第203話 決勝
準決勝は結果的に私が勝ちました。
先生を打ち負かした父さんが私に勝ちを譲ってくれる形にはなりましたが、これでいよいよ決勝です。
向こうで悔しそうな表情をしながら、父さんに文句を言う先生の姿がありましたが気にしない事にしましょう。
(プラム先生...、ハエたたきに叩かれた時の声面白かったな...ぷっw)
「ひゃん!!」
という声が出た時には、正直笑いを堪えるのに必死でした。
どうやら氷の魔法で私達の親指を手とくっつけていたようですが、不正が見つかった為、最初の得点が取り消しになった時の表情は正直面白かった..w。
色々ありましたが、何はともあれこれで決勝です。
「さあ!カリンちゃん!、お母さんと楽しくゲームをしましょう!」
「あっ!うん!」
ニコニコしながら両手を構える母さんを見た私もすぐさま準備します。
母さんのゲームの実力は未知数ですが、リアルで何度も激闘を繰り広げて来た私にもこれならば勝ち目があるでしょう。
ただ、懸念すべきは魔法によるイカサマですが、母さんはそういうことをやる人ではないと思います。
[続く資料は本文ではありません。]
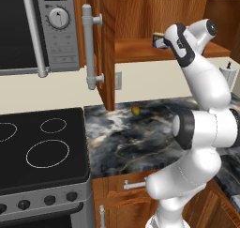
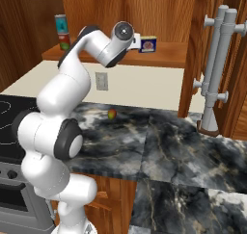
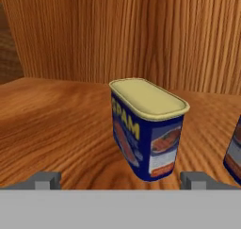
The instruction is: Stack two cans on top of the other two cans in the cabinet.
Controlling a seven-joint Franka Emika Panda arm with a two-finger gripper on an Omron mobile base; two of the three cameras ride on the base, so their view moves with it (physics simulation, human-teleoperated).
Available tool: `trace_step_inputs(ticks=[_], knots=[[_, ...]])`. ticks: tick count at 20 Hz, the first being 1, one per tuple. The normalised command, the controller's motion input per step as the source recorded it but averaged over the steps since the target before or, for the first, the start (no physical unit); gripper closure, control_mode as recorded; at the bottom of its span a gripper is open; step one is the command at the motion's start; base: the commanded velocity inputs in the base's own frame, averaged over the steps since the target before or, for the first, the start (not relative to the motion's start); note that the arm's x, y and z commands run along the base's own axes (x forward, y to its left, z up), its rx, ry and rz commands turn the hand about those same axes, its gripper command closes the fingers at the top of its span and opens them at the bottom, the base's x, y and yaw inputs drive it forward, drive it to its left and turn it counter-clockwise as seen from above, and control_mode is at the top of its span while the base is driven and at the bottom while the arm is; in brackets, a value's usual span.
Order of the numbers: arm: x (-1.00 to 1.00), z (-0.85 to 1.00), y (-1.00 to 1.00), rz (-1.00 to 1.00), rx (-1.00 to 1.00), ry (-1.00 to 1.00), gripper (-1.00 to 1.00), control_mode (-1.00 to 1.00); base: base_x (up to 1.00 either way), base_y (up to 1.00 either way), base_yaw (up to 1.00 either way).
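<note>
Left base view: the arm is reaching up into the cabinet (image 1: 108, 44), with the door swung open beside the microwave (image 1: 33, 30).

Right base view: a blue can (image 2: 148, 44) is sitting on the cabinet shelf just past the wrist, and a taller can (image 2: 61, 32) is standing well off toward the shelf's far end.

Hand view: the gripper (image 3: 121, 180) is lining up on the blue can, fingers spread wide on either side, gripping nothing yet. Looks like the approach step; next it'll need to be pushing forward, then closing.

My open claw (image 3: 120, 180) faces the blue can (image 3: 147, 129) standing upright on the cabinet shelf (image 3: 56, 124). Bare board lies left of this can; another can (image 3: 235, 152) crowds its right side.
</note>
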Motion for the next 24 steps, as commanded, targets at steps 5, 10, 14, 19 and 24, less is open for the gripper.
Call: trace_step_inputs(ticks=[5,10,14,19,24], knots=[[-0.13,0.06,0.03,0.00,0.00,0.01,-1.00,-1.00,0.00,0.00,0.00],[0.02,0.07,0.02,0.00,-0.01,0.02,-1.00,-1.00,0.00,0.00,0.00],[0.17,0.07,-0.10,-0.05,-0.11,0.00,-1.00,-1.00,0.00,0.00,0.00],[0.18,0.03,-0.20,-0.07,-0.13,0.01,-1.00,-1.00,0.00,0.00,0.00],[0.20,0.00,-0.16,-0.04,-0.04,0.07,-1.00,-1.00,0.00,0.00,0.00]])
皆が見守る中、ついに私と母さんの試合が始まるのでした。
(まずは軽く様子見かな...)
「いっせの〜で...0!」
0と答えたので私は勿論指を動かしません。
「あら〜...、上げそびれちゃった〜」
母さんも指をあげることなく私の得点になりました。
なんだかわざとらしいその態度は少し鼻につきますが、これで一点です。
後一回勝てば優勝なので、勝利が見えてきました。
「じゃあ次はお母さんの番ね!、いっせの〜で...2!」
母さんが両指ともあげて得点になりました。
これで一対一です。
少し緊張してきたので“あれ”の出番だと思いゲームを一旦中断する事にしました。
「ちょっと待って...」
私はそう呟き、片方の人差し指を2回くるくるっと回しました。
これは私の中での「おまじない」で、これをやるとなんだかいつもより勝率が上がっているような気がするのです。
「もう大丈夫」
私がそう呟いてゲームに戻ろうとすると、一瞬だけ母さんの表情が強張ったような気がしました。
「母さん?」
「.......、えっ!?」
突然私に声をかけられたような反応をしていたので心配します。
「母さん大丈夫?」
「えっと...ああうん!大丈夫よ!」
ちょっと怪しいですが今はゲームに集中しましょう。
「じゃあ行くよ!いっせの〜で...1!」
私だけ指をあげていた為、勝利しました。
(やった!母さんに勝てた!)
私は母さんに勝利した事を心の中で喜びます。
たかがゲームとはいえ、賢聖に勝てたのは素直に嬉しいと言えるでしょう。
「優勝はカリンちゃん!」
パニラが自分の被っている王冠を私に被せながらそう言いました。
「ありがとう」
皆から声援を貰う中、なぜか母さんだけはその場を後にしていました。
なんだかゲーム中も元気がなかったのは調子が悪かったからでしょうか?。
何はともあれ、今は優勝の余韻に浸りたい私なのでした。